Des Français et des Algériens ont rejoint l’Afghanistan pour combattre avec l’EI

 Des Français et des Algériens ont rejoint l’Afghanistan pour combattre avec l’EI

Village afghan (illustration)


Des Français et des Algériens, certains arrivant de Syrie, ont rejoint les rangs du groupe Etat islamique dans le nord de l’Afghanistan, où les insurgés ont établi de nouvelles bases, selon des sources concordantes interrogées par l’AFP. C’est la première fois que la présence de combattants français – tout au moins francophones – est confirmée au sein de l’EI en Afghanistan par des témoins et des responsables interrogés depuis Kaboul.


« Selon nos informations, un certain nombre de ressortissants français et d’Algériens sont arrivés il y a 15 à 20 jours dans le district de Darzab », dans le sud-ouest de la province de Jowzjan, affirmait début décembre le gouverneur du district, Baaz Mohammad Dawar. Le groupe est accompagné de plusieurs femmes et d’un interprète tadjik, selon lui. « Quatre de ces étrangers, dont deux femmes, parlent français et arabe », précise-t-il. « Sept à huit combattants algériens qui ne parlent qu’arabe sont avec eux, en plus de Tchétchènes, d’Ouzbeks et de Tadjiks. Parmi les Algériens de Darzab, certains ont déjà passé du temps en Syrie et en Irak ».

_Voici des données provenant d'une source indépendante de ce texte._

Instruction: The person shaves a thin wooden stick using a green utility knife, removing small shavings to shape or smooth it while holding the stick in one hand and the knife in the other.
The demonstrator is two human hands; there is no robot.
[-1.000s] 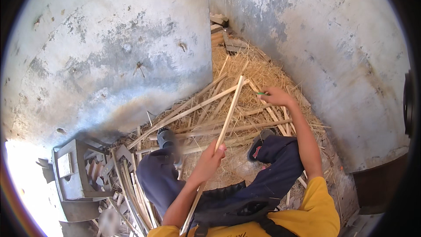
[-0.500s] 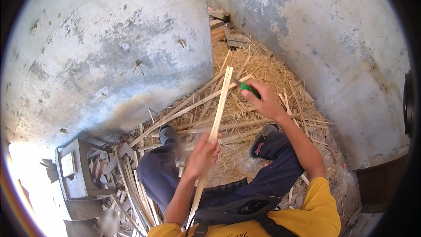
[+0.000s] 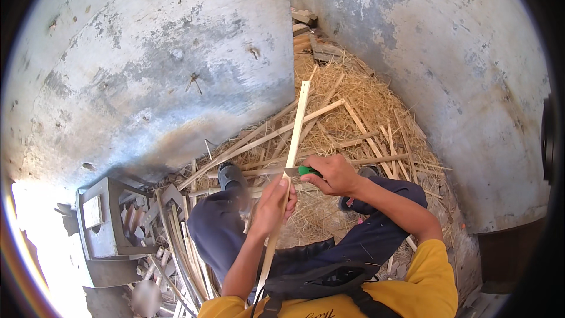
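Note:
My left hand (image 3: 271, 206) is closed round a long pale strip of bamboo or wood (image 3: 299, 116), which slants up and away from my lap. The strip's lower end runs down past my left forearm toward my waist. In my right hand (image 3: 338, 175) is a green-handled knife (image 3: 308, 171), gripped by its handle. Its blade lies crosswise at the strip, just above my left fingers. The blade is partly blurred, so I cannot tell how deep it sits in the strip.
Straw and shavings (image 3: 353, 91) cover the floor between two worn walls, with several loose strips (image 3: 271, 138) across them. A grey box-like metal object (image 3: 97, 215) stands at left beside a bundle of long strips (image 3: 182, 247). My shoe (image 3: 231, 175) is close to the work.
My right hand has drawn the knife down along the strip, from near its far end to just above my left hand. The left hand keeps its hold.

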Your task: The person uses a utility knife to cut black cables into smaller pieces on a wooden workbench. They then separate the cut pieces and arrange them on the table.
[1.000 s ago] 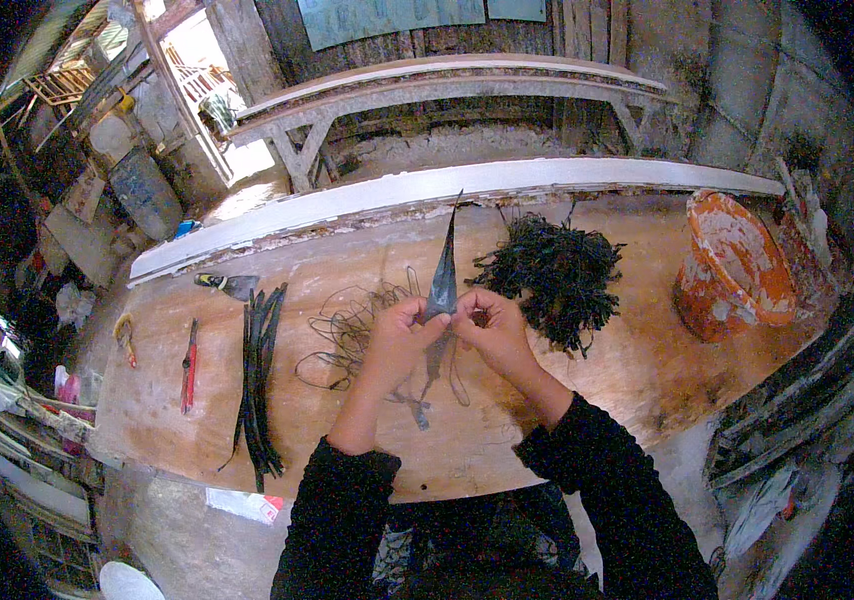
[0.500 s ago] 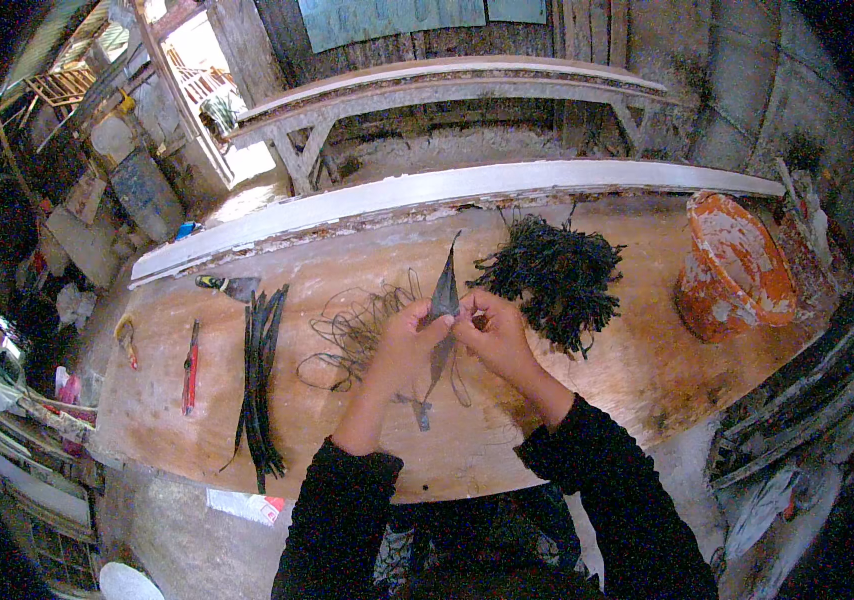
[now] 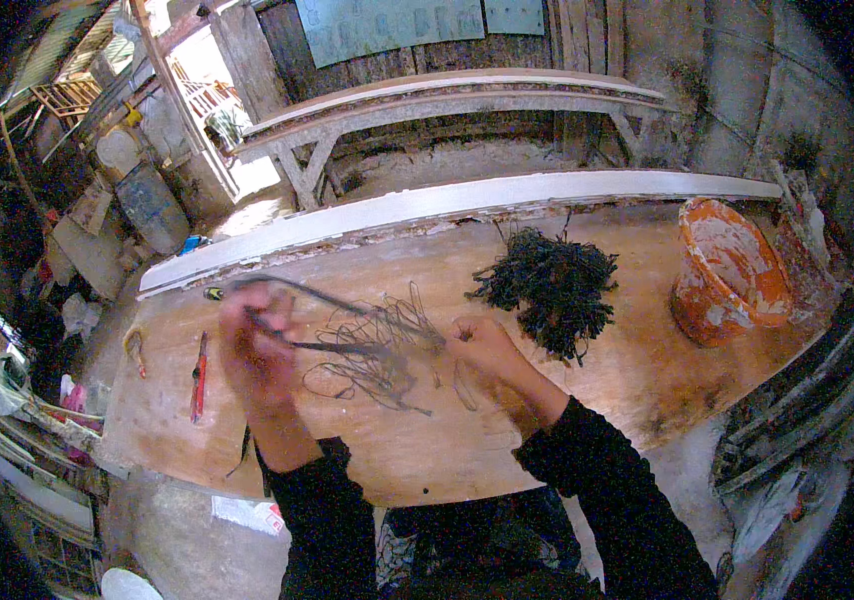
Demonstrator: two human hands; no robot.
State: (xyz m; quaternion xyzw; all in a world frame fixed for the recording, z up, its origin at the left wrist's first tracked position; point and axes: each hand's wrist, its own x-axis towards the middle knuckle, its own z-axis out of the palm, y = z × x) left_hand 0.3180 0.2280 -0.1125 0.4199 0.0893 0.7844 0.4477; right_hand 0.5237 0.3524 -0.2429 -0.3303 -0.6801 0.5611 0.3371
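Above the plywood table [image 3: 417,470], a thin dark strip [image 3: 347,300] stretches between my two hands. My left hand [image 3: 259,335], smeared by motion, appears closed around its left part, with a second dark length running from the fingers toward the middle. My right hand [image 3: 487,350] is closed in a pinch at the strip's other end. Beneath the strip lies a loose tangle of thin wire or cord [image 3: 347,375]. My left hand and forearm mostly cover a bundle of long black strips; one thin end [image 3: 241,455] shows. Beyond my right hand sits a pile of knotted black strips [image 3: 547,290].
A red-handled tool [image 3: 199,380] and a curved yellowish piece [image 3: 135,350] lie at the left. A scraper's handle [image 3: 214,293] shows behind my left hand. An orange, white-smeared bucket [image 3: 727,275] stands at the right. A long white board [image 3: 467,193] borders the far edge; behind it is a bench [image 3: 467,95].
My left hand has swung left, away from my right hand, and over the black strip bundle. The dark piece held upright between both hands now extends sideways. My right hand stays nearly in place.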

Des centaines de Français, parfois d’origine nord-africaine, ont rejoint l’EI au Moyen-Orient, induisant une possible confusion sur la nationalité des nouveaux venus. « On les appelle des Arabes, mais ils n’ont pas leur passeport sur eux », reconnaît le porte-parole du ministère de la Défense, le général Dawlat Waziri. « Je les ai vus de mes yeux. Ils sont grands, doivent avoir entre 25 et 30 ans. Ils portent des treillis militaires », raconte un sage, terrorisé.


La province de Jowzjan, frontalière de l’Ouzbékistan, est l’une des principales zones d’activité de l’EI en Afghanistan. Les combattants de Daech (acronyme arabe de l’EI, usité en Afghanistan) ont installé leur camp à quelques centaines de mètres de son village, Bibi Mariam, et de celui de Chahar Dara. « Ils ne parlent à personne, ils circulent à moto, ils vont à la frontière et reviennent », explique le vieil homme. « Des bergers qui s’étaient approchés pour faire paître leurs bêtes ont disparu : on n’a même pas retrouvé leurs verres à thé ».


 


Attentats suicide


Selon Hajji, ce camp est surtout formé d’étrangers, « 200 environ : un mélange d’Arabes, d’Européens, de Soudanais et de Pakistanais », qui ont commencé à arriver il y a six mois. Le district de Darzab est « à 95 % aux mains de Daech », confirme Akram, un autre villageois, tout aussi apeuré. « Beaucoup de gens ont fui, surtout ceux qui travaillent pour le gouvernement ».


Selon le porte-parole du gouverneur provincial, Mohammad Raza Ghafoori, l’EI a en outre recruté une cinquantaine d’enfants du district « de force ou en exploitant la misère des familles ». « Certains ont tout juste 10 ans. Ils ont un camp spécial pour eux dans le village de Sardare où ils les préparent à faire des attentats ».


L’EI veut faire de Jawzjan, dont il contrôle au total une dizaine de districts, un « hub logistique pour recevoir et entraîner les combattants étrangers », affirme Caitlin Forrest, de l’Institute for the Study of War à Washington. Pour le groupe armé, défait en Syrie et en Irak, l’Afghanistan devient un « refuge » d’où il pourra « planifier des attentats aux États-Unis », explique-t-elle dans un article.


Une source sécuritaire à Kaboul a confirmé à l’AFP l’arrivée « récente » dans ce secteur de Français, dont deux baptisés « les +ingénieurs+, qui semblent être venus pour organiser l’exploitation minière ».


 


Terre de refuge pour jihadistes


Au moins un Français a été arrêté « en juillet » et condamné à cinq ans de prison pour « entrée illégale sur le territoire » tadjik. L’homme, un plombier marseillais résidant à Cavaillon, dans le sud-est de la France, âgé d’une trentaine d’années, a reconnu qu’il voulait rejoindre l’EI en Afghanistan.


L’Afghanistan, aux contours compliqués et aux frontières poreuses, est de longue date une terre de jihad : c’est dans son sud-est et au Pakistan même que les moudjahidines formaient leurs combattants contre les Soviétiques dans les années 80, puis qu’Al-Qaïda entraînait ses candidats au jihad global.


De passage à Kaboul le 19 novembre, le ministre français des Affaires étrangères Jean-Yves Le Drian avait souligné la menace grandissante de l’EI en Afghanistan, après ses défaites en Irak et en Syrie.